Finally, the reactor frame 5 with the reactor 402 installed and the sealing bead 7 are placed in the thermal block 601 with the reactor frame 5 facing downward and the plurality of needle tubes 401 respectively passing through the plurality of holes at the lower end of the thermal block 601 and protruding out of the thermal block 601. The handle 801 is retracted, the first spring wire 804 drives the first sliding block 802, the thermal block 601, the reactor frame 5 and the sealing and pressing strip 7 to retract to the initial position, and the initial position is stably maintained under the tension of the first spring wire 804.

The second step is that: and connecting a USB interface on the back panel 103 of the biochip all-in-one machine with a computer or other control systems, and turning on a power supply.

The third step: the test tube filled with the liquid is put into the test tube well tray 201.

Firstly, a first motor is started through a control system, a first screw rod 3032 of the first motor driving a linear guide rail rotates, the first screw rod 3032 drives a first nut connecting block 3033 to move along the length direction of the first screw rod, and the first nut connecting block 3033 drives a test tube groove 202 and a test tube groove tray 201 connected with the first screw rod to move, so that the test tube groove 202 and the test tube groove tray 201 extend out of a shell.

Then, the test tube filled with the liquid is placed on the groove of the test tube well tray 201. The preferred, the recess complex liquid box of setting and test-tube groove tray 201, the liquid box includes box body and test-tube rack, and the test-tube rack is installed on the box body, be equipped with a plurality of test tubes on the test-tube rack, a plurality of test tubes are used for the different liquid of splendid attire respectively.

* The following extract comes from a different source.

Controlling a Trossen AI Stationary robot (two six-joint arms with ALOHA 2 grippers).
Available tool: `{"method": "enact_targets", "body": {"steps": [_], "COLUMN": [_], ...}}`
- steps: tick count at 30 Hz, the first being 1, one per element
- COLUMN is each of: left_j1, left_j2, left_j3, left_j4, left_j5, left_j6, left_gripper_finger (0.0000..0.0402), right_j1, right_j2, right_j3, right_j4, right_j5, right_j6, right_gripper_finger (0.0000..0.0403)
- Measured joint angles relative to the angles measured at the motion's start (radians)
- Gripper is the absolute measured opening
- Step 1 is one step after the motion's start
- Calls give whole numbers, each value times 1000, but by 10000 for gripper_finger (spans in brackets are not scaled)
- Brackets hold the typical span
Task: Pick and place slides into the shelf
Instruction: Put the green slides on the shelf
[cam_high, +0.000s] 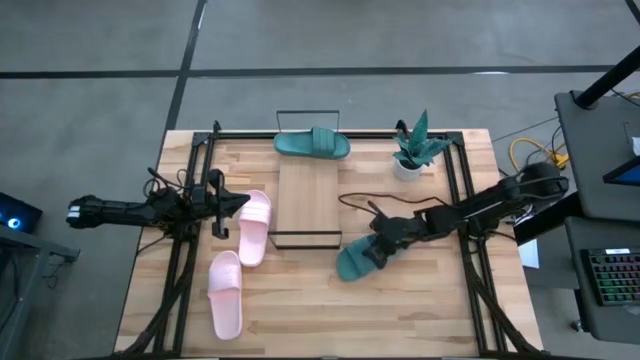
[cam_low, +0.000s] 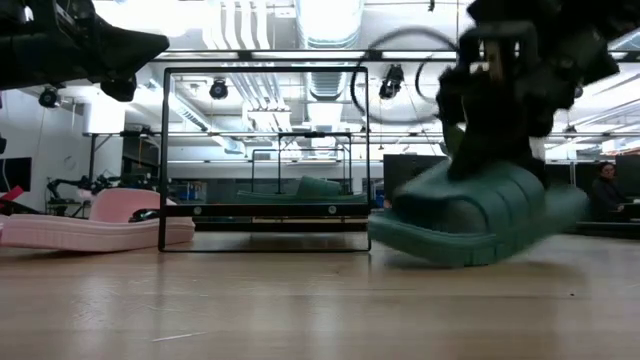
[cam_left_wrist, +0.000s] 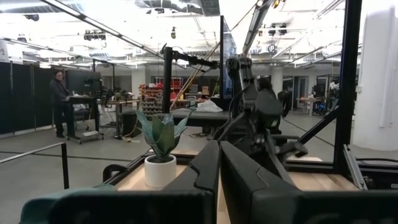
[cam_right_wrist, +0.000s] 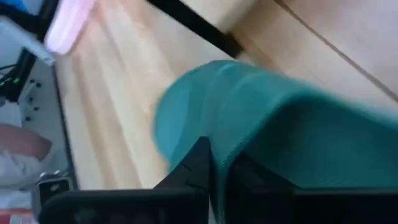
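High view, near to far: one pink slide (cam_high: 226, 294) lies flat on the worktop (cam_high: 400, 310) at the near left. A second pink slide (cam_high: 254, 227) lies beyond it, just beside the left near corner of the shelf (cam_high: 310, 195). The right hand (cam_high: 378, 246) is closed on the strap of a teal slide (cam_high: 356, 262), right of the shelf's near end; the low view shows this slide tilted, with one end off the worktop. The left hand (cam_high: 222, 201) is closed and empty, above the worktop's left side near the second pink slide. The shelf board itself carries no slide. Another teal slide (cam_high: 312, 144) rests just beyond the shelf's far rail. A potted plant (cam_high: 415, 148) stands at the far right.
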Motion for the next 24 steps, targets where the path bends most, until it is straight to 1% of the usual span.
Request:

The test-tube rack is also provided with a through hole communicated with the box body, and the box body is also used for receiving waste liquid. The direction of the array of the plurality of test tubes is parallel to the moving direction of the test tube well tray 201.

The fourth step: starting the first motor, enabling the first motor to drive the test tube groove 202 and the test tube groove tray 201 to operate according to a set program, enabling the reactor 402 to simultaneously suck liquid and discharge liquid, and enabling the thermal block 601 to be electrified and heated.

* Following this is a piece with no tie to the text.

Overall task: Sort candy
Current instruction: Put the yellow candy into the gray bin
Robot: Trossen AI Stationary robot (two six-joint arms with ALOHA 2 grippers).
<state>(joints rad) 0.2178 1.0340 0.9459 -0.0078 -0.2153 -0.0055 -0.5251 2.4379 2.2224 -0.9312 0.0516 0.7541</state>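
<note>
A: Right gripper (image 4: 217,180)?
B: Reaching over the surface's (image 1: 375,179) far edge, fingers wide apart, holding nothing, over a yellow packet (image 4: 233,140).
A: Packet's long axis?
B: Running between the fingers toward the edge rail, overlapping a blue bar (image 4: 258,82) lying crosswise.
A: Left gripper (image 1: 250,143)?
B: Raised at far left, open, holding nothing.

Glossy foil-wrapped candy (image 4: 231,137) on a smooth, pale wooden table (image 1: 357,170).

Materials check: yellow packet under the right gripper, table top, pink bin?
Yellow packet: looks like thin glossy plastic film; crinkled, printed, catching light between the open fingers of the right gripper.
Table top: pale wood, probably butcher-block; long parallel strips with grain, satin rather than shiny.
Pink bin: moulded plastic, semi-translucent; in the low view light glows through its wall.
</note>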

In this step, the test tube well tray 201 moves stepwise. The fourth step includes the following steps:

step S1: the reactor transfer assembly 10 lifts the reactor rack 5 so that the needle tubes 401 do not interfere with the movement of the test tubes on the test tube well tray 201.

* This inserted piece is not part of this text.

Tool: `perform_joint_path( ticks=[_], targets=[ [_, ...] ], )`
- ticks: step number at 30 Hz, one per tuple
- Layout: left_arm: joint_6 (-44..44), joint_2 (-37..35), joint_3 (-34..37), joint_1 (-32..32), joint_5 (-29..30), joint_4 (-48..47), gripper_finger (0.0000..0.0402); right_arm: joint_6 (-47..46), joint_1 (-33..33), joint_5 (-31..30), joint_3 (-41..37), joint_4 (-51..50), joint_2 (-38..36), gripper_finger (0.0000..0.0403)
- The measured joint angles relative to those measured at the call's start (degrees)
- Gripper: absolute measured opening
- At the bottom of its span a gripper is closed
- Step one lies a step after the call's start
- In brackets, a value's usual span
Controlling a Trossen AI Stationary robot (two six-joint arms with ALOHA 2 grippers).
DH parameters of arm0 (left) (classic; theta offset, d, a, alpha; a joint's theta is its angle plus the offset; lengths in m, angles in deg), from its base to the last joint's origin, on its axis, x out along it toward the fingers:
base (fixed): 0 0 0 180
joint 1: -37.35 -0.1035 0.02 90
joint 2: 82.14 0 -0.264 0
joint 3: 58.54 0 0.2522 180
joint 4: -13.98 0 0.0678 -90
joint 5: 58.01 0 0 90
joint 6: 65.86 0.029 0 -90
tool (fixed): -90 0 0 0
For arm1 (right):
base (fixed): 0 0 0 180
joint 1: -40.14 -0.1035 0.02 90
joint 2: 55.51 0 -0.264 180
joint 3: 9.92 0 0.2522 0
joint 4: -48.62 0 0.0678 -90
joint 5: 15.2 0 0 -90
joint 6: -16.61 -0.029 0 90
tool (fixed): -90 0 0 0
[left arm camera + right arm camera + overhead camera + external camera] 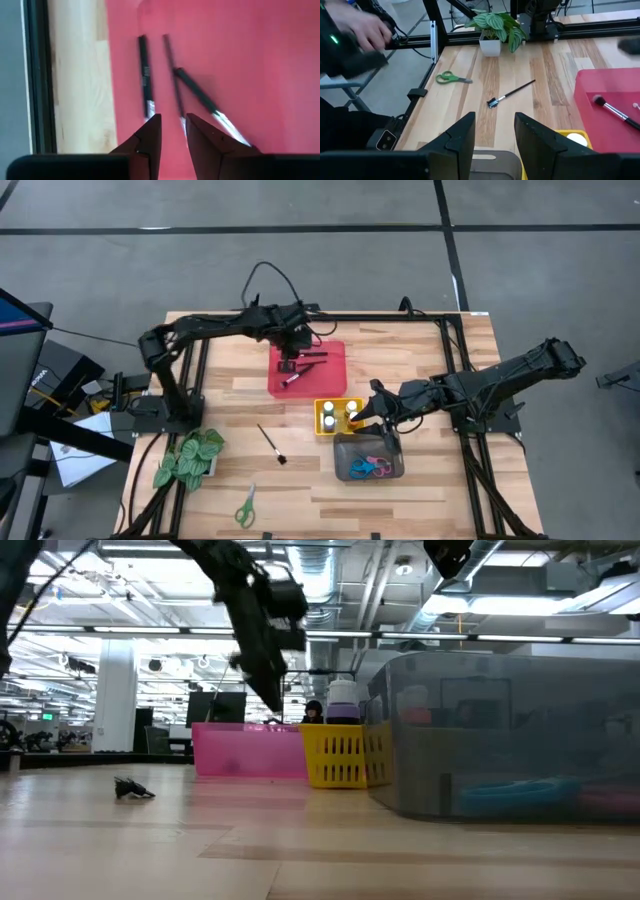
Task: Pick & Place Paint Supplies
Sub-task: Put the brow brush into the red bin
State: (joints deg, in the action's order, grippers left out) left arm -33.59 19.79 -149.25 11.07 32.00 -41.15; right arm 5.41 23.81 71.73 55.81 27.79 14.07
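Note:
My left gripper (290,363) (172,122) hangs open over the red tray (330,380), its fingers pointing down. Three dark-handled paintbrushes (145,70) lie flat on the tray floor below it, and the thin middle one (172,75) runs toward the gap between the fingers. My right gripper (374,416) (492,127) is open and holds nothing, above the seam between the yellow tray (320,420) and the grey bin (395,470). White-capped bottles (328,418) stand in the yellow tray. Blue and pink scissors (368,469) lie in the bin. One more paintbrush (270,444) (512,93) and green scissors (245,506) (451,77) lie on the table.
A potted leafy plant (188,459) (497,25) stands near the table's left edge. The black frame rails (450,345) run along the table's sides. Bare wood lies between the loose paintbrush and the trays. A person's blurred hand (365,30) shows beyond the table's left edge.

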Motion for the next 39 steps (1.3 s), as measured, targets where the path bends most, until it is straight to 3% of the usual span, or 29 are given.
perform_joint_path(
  ticks=[5, 10, 17, 21, 27, 33, 39],
  targets=[
    [1.9, -7.9, 0.0, 1.7, -1.4, -6.3, 0.0084, 0.0, 0.4, 0.0, 0.0, -1.4, 0.0, 0.0133],
    [-4.5, -15.3, 0.0, 5.4, -1.4, -12.7, 0.0097, -0.3, 0.4, -3.4, 0.0, -4.6, -0.4, 0.0133],
    [-8.5, -22.5, 4.6, 13.4, 1.7, -12.7, 0.0137, -0.8, 0.2, -6.5, 0.0, -6.0, -0.4, 0.0133],
    [-7.2, -25.1, 10.3, 19.0, 1.7, -8.7, 0.0158, -0.8, -0.3, -6.5, 0.0, -6.0, -0.4, 0.0133],
    [-7.3, -26.3, 19.8, 31.2, 2.4, 6.7, 0.0177, -2.2, -1.9, -6.7, 0.0, -5.8, -0.4, 0.0133],
    [-12.5, -22.7, 25.4, 41.0, 9.6, 19.4, 0.0187, -2.4, -3.6, -7.8, 0.0, -5.6, -0.4, 0.0133],
    [-17.8, -17.6, 26.5, 47.1, 9.8, 21.6, 0.0185, -2.4, -3.6, -7.8, 0.0, -5.6, -0.4, 0.0133]
  ],
)
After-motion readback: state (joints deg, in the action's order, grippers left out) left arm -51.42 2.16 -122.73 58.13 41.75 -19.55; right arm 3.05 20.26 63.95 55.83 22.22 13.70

First, the circuit of the electromagnet is turned on, and the connection hole of the sealing bead 7 is aligned with the connection rod of the reactor transfer unit 10 on the driving plate 1104 in the initial position. After the electromagnet is electrified, acting force is generated between the electromagnet and the connecting rod, the connecting rod is driven to be inserted into the connecting hole in the pressing strip body 701 of the sealing pressing strip 7, and the electromagnet is kept electrified.

And then, starting the second motor, transmitting the power of the second motor to the transmission plate 1104 through the second linear guide rail, driving the transmission plate 1104 to ascend by the second linear guide rail, driving the connecting rod on the transmission plate 1104 to ascend, and driving the sealing pressing strip 7, the reactor frame 5 and the reactor 402 to ascend synchronously by the connecting rod.

Step S2: the tube well tray 201 moves, and when a tube filled with a liquid is moved to a position right under the needle tube 401, the tube well tray 201 stops moving.

Step S3: the reactor transfer unit 10 lowers the reactor frame 5 so that the needle tubes 401 are inserted into the test tubes.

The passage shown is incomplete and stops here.